In the two days since Brown's victory, Republicans have rejoiced, citing his win as evidence that President Obama's ambitious government-centered agenda has failed. Democrats, meanwhile, have cowered, and are rethinking their approach to health care reform at levels all the way up to the White House.
Brown's victory is expected to reward the Republican Party with a windfall of fundraising and eager recruits. So far, the national party infrastructure is claiming a good measure of responsibility for his win, with the Republican National Committee touting its get-out-the-vote operation in the Bay State.
But Kevin Madden, former spokesman for Mitt Romney's presidential campaign, suggested the RNC -- and its controversial chairman, Michael Steele -- may want to learn some lessons as well.
"The people who deserve credit are, first, Scott Brown, and secondly the people on his campaign," Madden said. "It became a national election in the space of one week."
"I don't think Brown was following any of the 12 rules in Steele's new book," said Jeremy Mayer, public policy professor at George Mason University.
Mayer said both major parties need to be careful in how they read the race. He said Republicans cannot take it as a sign that they should oppose absolutely everything with a Democrat's name on it. And Democrats, he said, should not become "Reagan Democrats" in response.
"The Democrats are really in trouble if they panic," he said.
The immediate take-home point from Brown's win seems to be that economy- and jobs-based campaigns are successful, and strategists expect both parties to process that lesson quickly in the races ahead.
"The message of economic pragmatism trumps all right now when it comes to persuading voters," Madden said.
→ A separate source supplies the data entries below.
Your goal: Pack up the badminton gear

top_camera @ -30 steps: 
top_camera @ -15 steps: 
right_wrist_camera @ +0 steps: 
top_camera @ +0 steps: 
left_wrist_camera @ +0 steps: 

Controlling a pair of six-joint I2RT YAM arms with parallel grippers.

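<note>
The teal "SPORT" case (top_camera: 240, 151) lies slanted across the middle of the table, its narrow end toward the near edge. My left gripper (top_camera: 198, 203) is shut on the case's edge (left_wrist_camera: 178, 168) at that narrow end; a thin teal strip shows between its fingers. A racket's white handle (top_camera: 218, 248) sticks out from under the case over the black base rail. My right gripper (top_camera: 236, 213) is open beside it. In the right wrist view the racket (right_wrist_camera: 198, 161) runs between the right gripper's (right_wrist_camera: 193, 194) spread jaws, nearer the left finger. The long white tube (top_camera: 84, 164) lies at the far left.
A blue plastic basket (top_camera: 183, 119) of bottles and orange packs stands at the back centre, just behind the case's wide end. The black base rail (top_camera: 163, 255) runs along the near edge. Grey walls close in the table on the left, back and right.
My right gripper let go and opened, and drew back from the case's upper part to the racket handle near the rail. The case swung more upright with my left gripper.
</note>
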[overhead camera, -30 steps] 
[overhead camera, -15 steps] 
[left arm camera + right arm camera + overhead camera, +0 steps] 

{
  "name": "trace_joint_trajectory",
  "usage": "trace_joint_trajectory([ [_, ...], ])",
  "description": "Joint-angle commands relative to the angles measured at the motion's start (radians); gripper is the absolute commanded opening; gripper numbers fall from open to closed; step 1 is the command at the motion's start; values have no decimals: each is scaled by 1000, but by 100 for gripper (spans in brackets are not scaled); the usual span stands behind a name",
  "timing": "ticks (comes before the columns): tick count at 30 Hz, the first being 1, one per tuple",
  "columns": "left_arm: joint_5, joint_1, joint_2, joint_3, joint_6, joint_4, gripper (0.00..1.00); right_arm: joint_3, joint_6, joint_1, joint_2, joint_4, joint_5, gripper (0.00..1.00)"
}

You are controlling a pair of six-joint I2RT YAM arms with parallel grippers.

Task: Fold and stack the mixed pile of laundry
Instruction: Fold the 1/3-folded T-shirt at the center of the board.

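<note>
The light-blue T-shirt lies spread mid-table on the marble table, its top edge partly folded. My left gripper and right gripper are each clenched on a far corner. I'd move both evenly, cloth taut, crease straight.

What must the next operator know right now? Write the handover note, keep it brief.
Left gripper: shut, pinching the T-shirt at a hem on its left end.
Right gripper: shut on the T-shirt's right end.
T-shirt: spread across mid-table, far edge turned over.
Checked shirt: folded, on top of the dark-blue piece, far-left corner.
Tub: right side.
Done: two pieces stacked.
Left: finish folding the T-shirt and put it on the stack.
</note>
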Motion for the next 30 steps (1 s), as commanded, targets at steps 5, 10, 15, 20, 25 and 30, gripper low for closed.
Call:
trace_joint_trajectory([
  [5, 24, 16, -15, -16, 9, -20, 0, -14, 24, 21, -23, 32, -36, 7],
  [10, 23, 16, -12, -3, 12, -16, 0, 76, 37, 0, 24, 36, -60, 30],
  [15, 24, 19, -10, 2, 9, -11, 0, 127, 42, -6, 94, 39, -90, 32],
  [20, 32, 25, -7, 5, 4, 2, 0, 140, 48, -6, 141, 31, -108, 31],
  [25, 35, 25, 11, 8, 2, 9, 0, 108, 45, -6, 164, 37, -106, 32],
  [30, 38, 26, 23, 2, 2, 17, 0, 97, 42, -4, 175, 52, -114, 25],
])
Soon after Brown's win, Democratic Senatorial Campaign Committee Chairman Robert Menendez said Democrats "need to redouble our efforts on the economy." Other Democrats cited economic concerns foremost in their reaction to the Massachusetts results.
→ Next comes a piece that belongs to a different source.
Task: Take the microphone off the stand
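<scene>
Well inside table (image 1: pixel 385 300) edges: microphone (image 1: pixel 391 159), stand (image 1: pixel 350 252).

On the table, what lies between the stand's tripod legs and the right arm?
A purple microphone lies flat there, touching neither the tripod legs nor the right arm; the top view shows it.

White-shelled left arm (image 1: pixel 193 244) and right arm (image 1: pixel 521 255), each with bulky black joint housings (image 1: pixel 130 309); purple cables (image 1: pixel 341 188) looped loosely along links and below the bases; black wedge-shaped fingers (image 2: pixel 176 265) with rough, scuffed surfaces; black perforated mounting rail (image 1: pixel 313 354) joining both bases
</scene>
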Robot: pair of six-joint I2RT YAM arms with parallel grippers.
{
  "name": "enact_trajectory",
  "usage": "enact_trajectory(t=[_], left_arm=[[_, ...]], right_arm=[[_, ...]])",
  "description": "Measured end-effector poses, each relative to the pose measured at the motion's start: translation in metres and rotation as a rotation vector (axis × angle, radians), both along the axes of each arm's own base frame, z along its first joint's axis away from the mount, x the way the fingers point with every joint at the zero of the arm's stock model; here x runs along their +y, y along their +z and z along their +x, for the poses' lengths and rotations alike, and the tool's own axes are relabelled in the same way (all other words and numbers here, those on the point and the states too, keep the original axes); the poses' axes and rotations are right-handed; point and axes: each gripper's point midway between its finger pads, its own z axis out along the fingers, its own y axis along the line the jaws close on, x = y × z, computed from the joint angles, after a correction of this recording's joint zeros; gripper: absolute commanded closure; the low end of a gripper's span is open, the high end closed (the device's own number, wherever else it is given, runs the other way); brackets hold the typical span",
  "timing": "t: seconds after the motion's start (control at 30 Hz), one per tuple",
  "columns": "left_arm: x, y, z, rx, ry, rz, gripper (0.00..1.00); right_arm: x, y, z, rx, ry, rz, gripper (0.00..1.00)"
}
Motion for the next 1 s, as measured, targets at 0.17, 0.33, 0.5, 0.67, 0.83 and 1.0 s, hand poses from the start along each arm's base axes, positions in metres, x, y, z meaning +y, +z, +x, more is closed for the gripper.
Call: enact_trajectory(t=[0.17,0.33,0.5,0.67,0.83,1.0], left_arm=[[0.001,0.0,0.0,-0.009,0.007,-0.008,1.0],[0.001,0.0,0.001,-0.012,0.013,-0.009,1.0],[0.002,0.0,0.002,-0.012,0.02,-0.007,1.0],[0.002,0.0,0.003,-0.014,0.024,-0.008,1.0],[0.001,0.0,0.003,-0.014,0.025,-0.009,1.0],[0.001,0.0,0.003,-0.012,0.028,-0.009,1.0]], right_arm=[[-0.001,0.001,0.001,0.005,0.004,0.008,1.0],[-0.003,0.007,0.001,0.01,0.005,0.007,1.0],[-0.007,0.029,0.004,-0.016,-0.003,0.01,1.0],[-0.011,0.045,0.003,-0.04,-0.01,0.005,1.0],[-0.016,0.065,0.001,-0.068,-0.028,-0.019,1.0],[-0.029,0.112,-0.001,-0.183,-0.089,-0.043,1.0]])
But the other lessons the parties draw will determine how effective their playbooks are in November.
Mayer said Democrats would be wise to "go populist" and focus on targeting Wall Street on one end -- something Obama did with his proposal to limit risk-taking on Thursday -- and targeting insurance companies on the other.
He said Democrats can craft a successful health care bill by homing in on the specific reforms that stop insurance companies from denying and cutting off coverage, and leaving out other proposals. From there, he said, Democrats can tout those achievements on the campaign trail.
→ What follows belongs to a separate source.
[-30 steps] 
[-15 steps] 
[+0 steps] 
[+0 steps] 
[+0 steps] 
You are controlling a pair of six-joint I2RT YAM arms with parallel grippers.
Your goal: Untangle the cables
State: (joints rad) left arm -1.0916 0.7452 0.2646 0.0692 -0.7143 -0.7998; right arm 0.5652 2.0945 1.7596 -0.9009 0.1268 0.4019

But he said Republicans can "trump" that card by doing the same thing. He said the party would achieve a bigger win by working with Democrats and then taking "ownership" of a pared-down health bill. He said Republicans will lose their momentum if they take Brown's win as a sign that they should be the "Party of No."
But it's unclear which path GOP leaders want to take.
"This bill is dead," House Minority Leader John Boehner said Thursday, declaring that his members would not work with the other side of the aisle on a bill he called a "monstrosity." But he suggested Republicans still want to work on health care in a "bipartisan way."
Analysts said that as Democrats look at the vulnerable field before them, they likely will try hard not to repeat the obvious mistake Martha Coakley's Massachusetts campaign, and be aggressive and pro-active early on against their GOP opponents, no matter how blue the district.
Republicans should be prepared for that. But likewise, Democrats should be prepared for a tough message from the GOP on the Obama administration's agenda.
GOPAC Chairman Frank Donatelli said the lesson from last November's gubernatorial races in Virginia and New Jersey and this week's Senate race in Massachusetts is that "there is no penalty to be paid for opposing the Obama agenda."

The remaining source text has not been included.